La historia de esta excelsa mujer de tan fecunda vida sobrenatural, de tan bienhechora influencia, tiene por escenario el ámbito riguroso del monasterio cisterciense de Heltfa —su pueblo natal—, cerca de Eisleben, en Sajonia. Entra en el claustro en 1261 —a la precoz edad de cinco años—, y en la santidad de su vocación muere. «La sombra de Lutero, que nació a su lado, no logró profanar este lugar santo, porque desde él volaron al cielo, durante cuarenta años, los más puros deseos». Dotada Gertrudis de una inteligencia preclara, de una fuerte inclinación al estudio y de un corazón ardiente, en sus primeros años se entrega con excesivo apasionamiento a las Letras clásicas. La lectura de los filósofos y poetas profanos la lleva a una cierta disipación de espíritu, a «vivir como una pagana entre paganos, sin preocuparse del interior de su alma más que del interior de sus pies», como nos dirá con frase gráfica, exagerando humildemente la nota. Pero en 1281, la luz de una aparición de Cristo disipa esta nube pasajera, convirtiéndola a Él por completo. «Plegaste mi cerviz indomable a tu suavísimo yugo». Desde este momento —«aguardando con ansia febril la presencia del Amado»— centra sus aficiones literarias en los Libros Santos. Pero la nota emocionante y perfumada de su espiritualidad —su gran libro— es el Corazón Divino. En él aprende los más altos secretos de la ciencia mística —la ciencia del amor— revelados al mundo en unos libros «rebosantes de exactitud teológica y de espléndida poesía» —según monseñor Gay—, que le han merecido el calificativo de Magna. Por él goza de la presencia del Amado de la manera más pura y maravillosa que cabe en la tierra. De él recibe el don de palabra y discernimiento, el fuego eucarístico que abrasa su alma, el consuelo en los padecimientos con que Dios purifica su amor propio y su impaciencia, la impresión de las llagas, la mística transverberación y la promesa inaudita de que «todas sus peticiones serán atendidas»... ¡Cuánta maravilla en el libro de las Revelaciones, espejo de su alma querúbica!

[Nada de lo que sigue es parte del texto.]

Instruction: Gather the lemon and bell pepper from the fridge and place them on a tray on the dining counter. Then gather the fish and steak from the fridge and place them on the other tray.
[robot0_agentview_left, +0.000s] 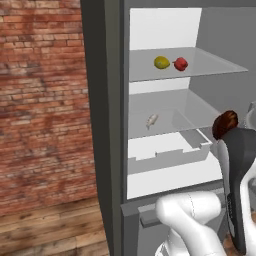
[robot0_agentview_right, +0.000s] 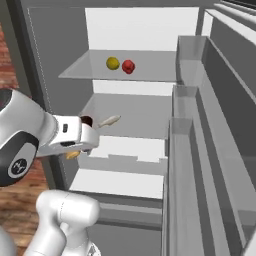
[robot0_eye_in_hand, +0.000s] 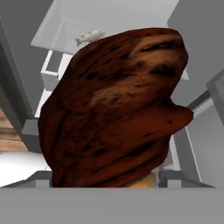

El año 1302, la gran Vidente de Helfta oye por vez postrera la voz del Esposo, como el eco de un epitalamio celestial: «Ven, electa mía, y Yo haré de ti un trono». A los pocos días, aquella vida que fuera paz y luz, sumergida en suavísimo éxtasis, desfallecida de amor, se recostaba para siempre en los brazos de Cristo... «Tú, Señor, eres para mi alma como un día de primavera, vibrante de vida y perfumado de flores».